Due to extensive pre-systemic metabolism by the liver, detailed analysis of the distribution of orally administered dextromethorphan is not possible.

Metabolism and elimination

Diphenhydramine

Diphenhydramine undergoes extensive first pass metabolism. Two successive N-demethylations occur, with the resultant amine being oxidised to a carboxylic acid. Values for plasma clearance of a 50mg oral dose of diphenhydramine lie in the range 600-1300ml/min, and the terminal elimination half-life lies in the range 3.4- 9.3 hours. Little unchanged drug is excreted in the urine.

Dextromethorphan

Dextromethorphan undergoes rapid and extensive first-pass metabolism in the liver after oral administration. Genetically controlled O-demethylation is the main determinant of dextromethorphan pharmacokinetics in human volunteers. It appears that there are distinct phenotypes for this oxidation process resulting in highly variable pharmacokinetics between subjects. Unmetabolised dextromethorphan, together with the three demethylated morphinan metabolites; dextrorphan (also known as 3-hydroxy-N-methylmorphinan), 3-hydroxymorphinan and 3-methoxymorphinan have been identified as conjugated products in the urine. Dextrorphan, which also has antitussive action, is the main metabolite.

Menthol

Menthol is hydroxylated in the liver by microsomal enzymes to p-methane-3,8diol.

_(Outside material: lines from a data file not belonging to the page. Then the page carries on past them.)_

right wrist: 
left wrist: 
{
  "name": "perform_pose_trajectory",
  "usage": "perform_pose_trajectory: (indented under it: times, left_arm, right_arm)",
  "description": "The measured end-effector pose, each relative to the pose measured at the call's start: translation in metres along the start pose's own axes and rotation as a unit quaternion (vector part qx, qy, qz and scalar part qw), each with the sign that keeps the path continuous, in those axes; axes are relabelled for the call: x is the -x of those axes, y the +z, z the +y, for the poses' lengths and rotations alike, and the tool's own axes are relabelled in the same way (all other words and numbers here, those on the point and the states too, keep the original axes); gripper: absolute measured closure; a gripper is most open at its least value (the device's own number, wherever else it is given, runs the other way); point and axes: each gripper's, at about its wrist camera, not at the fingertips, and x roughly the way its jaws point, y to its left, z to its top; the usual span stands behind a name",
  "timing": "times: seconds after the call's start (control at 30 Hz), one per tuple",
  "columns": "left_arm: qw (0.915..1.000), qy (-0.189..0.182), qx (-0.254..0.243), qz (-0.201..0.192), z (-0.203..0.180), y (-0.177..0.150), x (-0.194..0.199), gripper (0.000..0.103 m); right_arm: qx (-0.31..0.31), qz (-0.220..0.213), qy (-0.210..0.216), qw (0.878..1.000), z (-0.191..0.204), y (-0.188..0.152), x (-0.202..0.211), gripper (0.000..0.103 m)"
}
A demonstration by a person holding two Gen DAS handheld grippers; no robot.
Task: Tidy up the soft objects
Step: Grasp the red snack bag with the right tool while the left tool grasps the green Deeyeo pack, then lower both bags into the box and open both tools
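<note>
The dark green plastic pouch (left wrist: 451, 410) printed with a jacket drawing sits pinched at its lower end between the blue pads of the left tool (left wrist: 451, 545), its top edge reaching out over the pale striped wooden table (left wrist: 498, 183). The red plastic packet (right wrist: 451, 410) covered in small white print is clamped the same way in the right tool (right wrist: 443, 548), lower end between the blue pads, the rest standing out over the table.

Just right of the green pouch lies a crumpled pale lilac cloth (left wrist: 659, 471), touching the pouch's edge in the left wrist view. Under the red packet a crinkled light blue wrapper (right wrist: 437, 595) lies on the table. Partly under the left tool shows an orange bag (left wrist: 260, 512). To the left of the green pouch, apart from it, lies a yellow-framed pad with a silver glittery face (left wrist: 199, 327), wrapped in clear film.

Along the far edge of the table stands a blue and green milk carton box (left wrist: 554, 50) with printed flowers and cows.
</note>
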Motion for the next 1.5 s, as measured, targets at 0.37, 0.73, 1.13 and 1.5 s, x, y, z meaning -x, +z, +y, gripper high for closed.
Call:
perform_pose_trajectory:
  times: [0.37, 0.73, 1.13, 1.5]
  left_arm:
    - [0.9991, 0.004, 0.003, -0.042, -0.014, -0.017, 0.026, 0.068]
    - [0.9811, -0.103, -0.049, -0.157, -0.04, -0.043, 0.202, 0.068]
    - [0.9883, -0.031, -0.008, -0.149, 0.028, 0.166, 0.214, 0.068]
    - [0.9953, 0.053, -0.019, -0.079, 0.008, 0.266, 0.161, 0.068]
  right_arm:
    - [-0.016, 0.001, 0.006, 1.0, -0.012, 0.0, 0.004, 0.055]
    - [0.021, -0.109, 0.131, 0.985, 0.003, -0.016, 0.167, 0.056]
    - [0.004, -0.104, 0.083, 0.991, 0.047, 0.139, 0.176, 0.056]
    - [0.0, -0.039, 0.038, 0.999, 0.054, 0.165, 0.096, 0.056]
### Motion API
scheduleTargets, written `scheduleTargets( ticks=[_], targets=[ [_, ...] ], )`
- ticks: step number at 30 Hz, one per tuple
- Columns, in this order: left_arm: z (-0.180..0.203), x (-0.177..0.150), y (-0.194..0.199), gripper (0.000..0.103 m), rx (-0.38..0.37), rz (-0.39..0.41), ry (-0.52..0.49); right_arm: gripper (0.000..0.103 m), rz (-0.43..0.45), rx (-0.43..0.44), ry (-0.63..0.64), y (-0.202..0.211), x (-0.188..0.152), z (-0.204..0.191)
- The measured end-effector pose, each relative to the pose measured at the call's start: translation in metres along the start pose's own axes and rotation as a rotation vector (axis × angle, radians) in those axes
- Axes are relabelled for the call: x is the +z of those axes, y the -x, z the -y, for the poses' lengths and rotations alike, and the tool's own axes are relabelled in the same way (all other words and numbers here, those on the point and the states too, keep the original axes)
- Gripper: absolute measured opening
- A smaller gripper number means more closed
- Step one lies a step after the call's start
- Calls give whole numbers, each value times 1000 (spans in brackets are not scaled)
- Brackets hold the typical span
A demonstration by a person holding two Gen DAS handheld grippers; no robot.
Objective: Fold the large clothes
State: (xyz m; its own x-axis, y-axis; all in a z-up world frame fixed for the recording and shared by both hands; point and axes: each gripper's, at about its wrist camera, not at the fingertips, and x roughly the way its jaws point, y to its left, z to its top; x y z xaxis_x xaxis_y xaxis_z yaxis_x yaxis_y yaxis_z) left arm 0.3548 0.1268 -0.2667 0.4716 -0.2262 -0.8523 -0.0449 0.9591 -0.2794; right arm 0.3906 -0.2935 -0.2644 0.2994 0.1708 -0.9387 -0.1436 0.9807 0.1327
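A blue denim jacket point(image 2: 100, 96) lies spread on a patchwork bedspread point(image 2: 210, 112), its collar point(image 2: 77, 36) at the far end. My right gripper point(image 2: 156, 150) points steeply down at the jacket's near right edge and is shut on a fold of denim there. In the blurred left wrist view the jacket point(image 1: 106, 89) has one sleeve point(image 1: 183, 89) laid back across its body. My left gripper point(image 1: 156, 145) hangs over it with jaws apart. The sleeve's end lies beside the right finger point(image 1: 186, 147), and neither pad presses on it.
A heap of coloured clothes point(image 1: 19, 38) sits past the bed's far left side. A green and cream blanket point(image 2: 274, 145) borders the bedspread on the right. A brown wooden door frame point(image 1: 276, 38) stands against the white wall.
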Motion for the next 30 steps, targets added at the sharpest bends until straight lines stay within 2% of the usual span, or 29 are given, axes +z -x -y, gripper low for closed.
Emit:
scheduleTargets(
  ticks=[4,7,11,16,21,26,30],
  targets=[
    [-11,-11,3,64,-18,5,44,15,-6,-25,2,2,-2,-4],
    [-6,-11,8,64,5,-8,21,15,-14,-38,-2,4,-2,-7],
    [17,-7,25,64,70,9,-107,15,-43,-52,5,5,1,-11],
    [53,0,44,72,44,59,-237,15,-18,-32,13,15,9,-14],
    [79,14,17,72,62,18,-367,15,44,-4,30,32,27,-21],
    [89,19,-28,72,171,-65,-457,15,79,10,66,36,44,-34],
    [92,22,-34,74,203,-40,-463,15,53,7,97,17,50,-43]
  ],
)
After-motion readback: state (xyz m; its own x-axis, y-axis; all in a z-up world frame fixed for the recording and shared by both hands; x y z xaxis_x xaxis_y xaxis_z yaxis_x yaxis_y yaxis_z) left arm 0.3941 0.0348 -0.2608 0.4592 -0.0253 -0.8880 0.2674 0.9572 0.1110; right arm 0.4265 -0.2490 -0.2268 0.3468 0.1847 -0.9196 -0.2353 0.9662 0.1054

This is then conjugated with glucuronide and excreted both in urine and bile as the glucuronide.

Pharmacokinetics in Renal Impairment

The results of a review on the use of diphenhydramine in renal failure suggest that in moderate to severe renal failure, the dose interval should be extended by a period dependent on the glomerular filtration rate (GFR).

There have been no specific studies of this medicine or dextromethorphan in renal impairment.

Pharmacokinetics in Hepatic Impairment

After intravenous administration of 0.8 mg/kg diphenhydramine, a prolonged half-life was noted in patients with chronic liver disease which correlated with the severity of the disease. However, the mean plasma clearance and apparent volume of distribution were not significantly affected.

There have been no specific studies of this medicine or dextromethorphan in hepatic impairment.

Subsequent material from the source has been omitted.